Segment Start: DATA EXCERPT

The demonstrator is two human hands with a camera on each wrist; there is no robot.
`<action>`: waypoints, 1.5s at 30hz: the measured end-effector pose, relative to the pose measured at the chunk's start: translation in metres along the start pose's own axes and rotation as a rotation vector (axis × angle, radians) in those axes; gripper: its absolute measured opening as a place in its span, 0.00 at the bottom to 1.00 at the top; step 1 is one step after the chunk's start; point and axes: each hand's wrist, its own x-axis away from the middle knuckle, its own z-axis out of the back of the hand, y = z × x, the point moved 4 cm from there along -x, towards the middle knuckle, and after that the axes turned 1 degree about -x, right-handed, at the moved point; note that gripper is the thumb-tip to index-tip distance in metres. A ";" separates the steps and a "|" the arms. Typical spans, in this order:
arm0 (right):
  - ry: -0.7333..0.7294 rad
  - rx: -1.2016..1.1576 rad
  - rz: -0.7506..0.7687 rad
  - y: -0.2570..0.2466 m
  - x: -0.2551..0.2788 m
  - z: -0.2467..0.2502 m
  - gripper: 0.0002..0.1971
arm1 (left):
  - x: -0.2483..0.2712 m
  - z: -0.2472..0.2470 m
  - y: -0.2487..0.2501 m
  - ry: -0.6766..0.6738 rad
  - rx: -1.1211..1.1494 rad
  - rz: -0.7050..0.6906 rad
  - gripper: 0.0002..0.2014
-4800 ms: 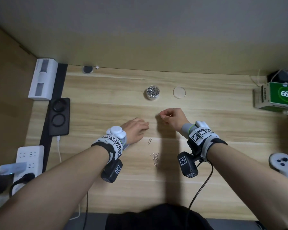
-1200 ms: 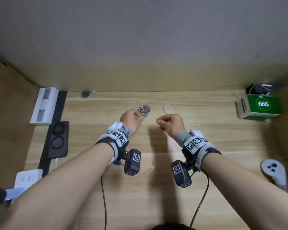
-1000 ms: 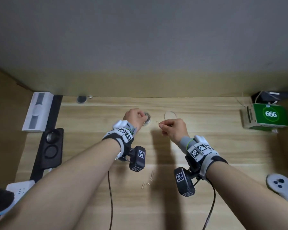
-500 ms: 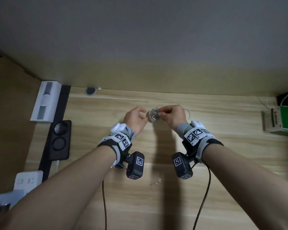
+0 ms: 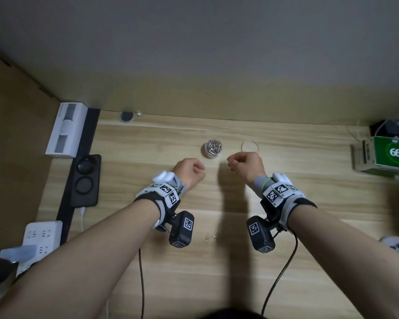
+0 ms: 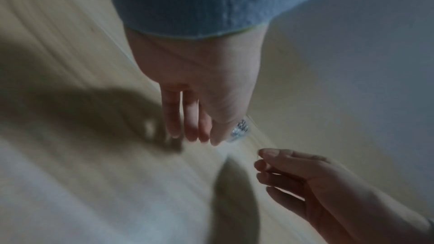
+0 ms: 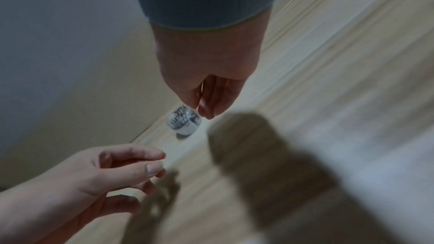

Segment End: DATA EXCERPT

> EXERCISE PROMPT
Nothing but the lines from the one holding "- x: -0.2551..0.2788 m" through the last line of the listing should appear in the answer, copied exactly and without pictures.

> RESPONSE TO THIS EXERCISE
  - x: -0.2551..0.2788 m
  - z: -0.2467..0.2502 m
  - gripper: 0.0002..0.1971
arm1 (left):
  - x: -0.2483..0.2712 m
  - z: -0.2472..0.2470 m
  - y: -0.2487..0.2501 m
  - ry: -0.6766..0.6738 rad
  - rx: -1.1211..1.1494 rad
  - rz: -0.7050..0.6906 rad
  - gripper: 0.0002..0.2014
-4800 ms: 
-1200 ms: 
-1000 ms: 
-500 ms: 
+0 ms: 
+0 ms: 
+0 ms: 

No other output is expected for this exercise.